Es gibt keine logische Erklärung für dieses Phänomen, außer dass in Haarpflegeprodukten psychoaktive Substanzen vorhanden sein müssen, die jene Gehirnareale stimulieren, die für Wortspiele zuständig sind. Wenn Sie gelegentlich an Klebstofftuben schnüffeln, bekommen Sie eine Ahnung davon. Jedenfalls neigen Friseursalons zu bizarrer Namensgebung. Etwa "Vier Haareszeiten", "Philhaarmonie" oder "Haarem".
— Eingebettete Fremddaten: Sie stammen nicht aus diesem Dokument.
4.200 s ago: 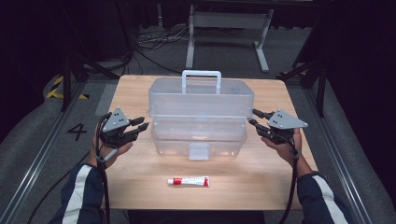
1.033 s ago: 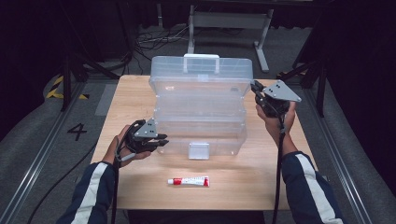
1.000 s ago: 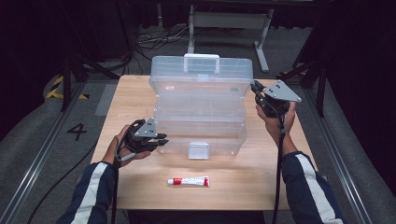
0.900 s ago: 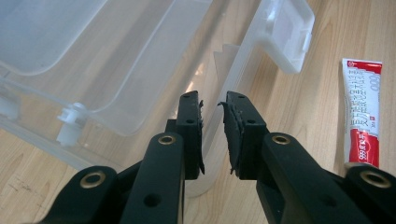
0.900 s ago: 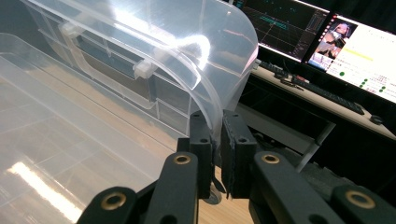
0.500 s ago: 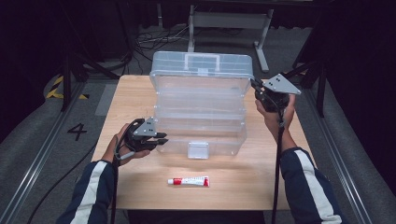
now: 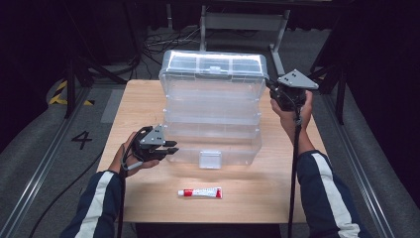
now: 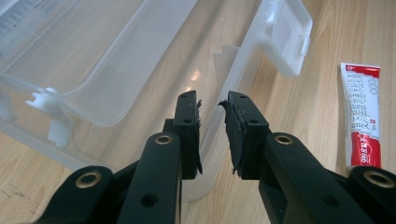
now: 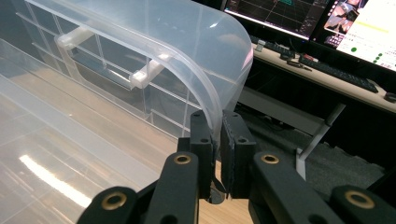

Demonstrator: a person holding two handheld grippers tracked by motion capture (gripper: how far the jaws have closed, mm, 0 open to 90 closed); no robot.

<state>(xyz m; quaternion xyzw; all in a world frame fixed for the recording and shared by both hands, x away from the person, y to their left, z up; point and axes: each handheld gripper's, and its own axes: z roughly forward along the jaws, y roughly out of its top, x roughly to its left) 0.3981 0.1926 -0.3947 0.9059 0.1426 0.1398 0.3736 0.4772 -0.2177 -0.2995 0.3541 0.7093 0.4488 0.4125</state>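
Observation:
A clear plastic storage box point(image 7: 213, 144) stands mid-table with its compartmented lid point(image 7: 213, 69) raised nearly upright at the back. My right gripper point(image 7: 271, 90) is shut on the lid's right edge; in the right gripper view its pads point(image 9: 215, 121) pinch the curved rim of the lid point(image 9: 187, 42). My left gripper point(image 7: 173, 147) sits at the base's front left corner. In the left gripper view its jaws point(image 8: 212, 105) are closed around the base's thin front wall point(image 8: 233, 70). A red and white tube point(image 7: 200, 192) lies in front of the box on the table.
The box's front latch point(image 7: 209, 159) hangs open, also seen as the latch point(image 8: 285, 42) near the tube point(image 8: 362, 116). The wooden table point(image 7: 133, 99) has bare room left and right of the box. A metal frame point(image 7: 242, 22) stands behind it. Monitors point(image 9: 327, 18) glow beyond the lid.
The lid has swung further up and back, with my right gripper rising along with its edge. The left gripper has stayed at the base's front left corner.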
Es geht noch subtiler. So arbeiten in Lüneburg "Haarchitekten" an Turmfrisuren, doch auch andernorts ist man "krehaartiv". Etwa an der "Schnittstelle" in Meiningen, beim "Abschnitt" in Norden oder beim Braunschweiger "Kaiserschnitt", der wohl in Krankenhausnähe zu finden ist. Kenner meiden die Haarwäsche bei "Dirty Hairy", genießen die einzigartige "Atmosphaire" oder besuchen einen "Vorhair-Nachhair"-Salon. Ach ja, der "Director’s Cut" ist in der "Cut-edrale" erhältlich, gleich neben dem Studio "Kammbodscha".
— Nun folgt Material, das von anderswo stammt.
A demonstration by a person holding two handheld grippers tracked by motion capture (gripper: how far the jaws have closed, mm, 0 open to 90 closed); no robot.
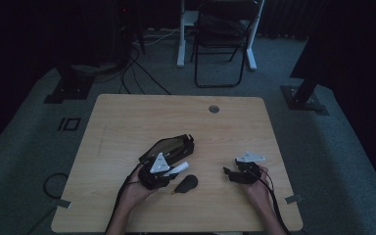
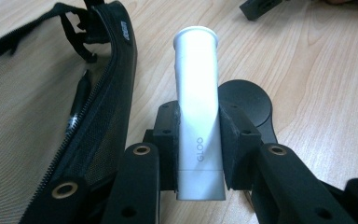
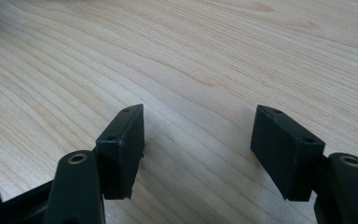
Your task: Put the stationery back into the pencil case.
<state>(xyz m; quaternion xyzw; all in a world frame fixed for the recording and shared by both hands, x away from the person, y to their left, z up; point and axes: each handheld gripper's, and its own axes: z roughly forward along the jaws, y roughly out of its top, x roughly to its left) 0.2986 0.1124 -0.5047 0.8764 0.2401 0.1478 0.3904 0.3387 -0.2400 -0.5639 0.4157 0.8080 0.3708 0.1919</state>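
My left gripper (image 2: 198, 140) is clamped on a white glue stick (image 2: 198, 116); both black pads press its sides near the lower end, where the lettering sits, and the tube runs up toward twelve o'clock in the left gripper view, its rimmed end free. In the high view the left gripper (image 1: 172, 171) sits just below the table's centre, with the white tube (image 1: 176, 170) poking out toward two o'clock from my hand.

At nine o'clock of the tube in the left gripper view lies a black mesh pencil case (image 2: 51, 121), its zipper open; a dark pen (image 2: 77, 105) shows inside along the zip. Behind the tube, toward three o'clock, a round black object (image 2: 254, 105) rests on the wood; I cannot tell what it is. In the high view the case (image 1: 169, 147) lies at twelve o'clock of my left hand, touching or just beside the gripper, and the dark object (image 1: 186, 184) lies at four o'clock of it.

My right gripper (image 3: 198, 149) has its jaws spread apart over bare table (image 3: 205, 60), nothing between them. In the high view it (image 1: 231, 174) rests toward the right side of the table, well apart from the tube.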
Zusammengetragen haben diese beeindruckende Sammlung die Fans von Barbierblog.de. Danke an die Macher, dass ich mich dort bedienen durfte! Mein persönlicher Favorit: die Frage, ob im Salon "Ryan-Hair" auch "Stewhaardessen" arbeiten. Großartig. Einfach nur großartig. Das Barbierblog dokumentiert deutsche Alltagspoesie als scherenschnitthafte Kreativität, die manchmal schmerzt wie ein Schnitt ins Ohrläppchen, letztlich aber zum Weltkulturerbe erklärt werden sollte. Einfach hairlich, unsere Friseure.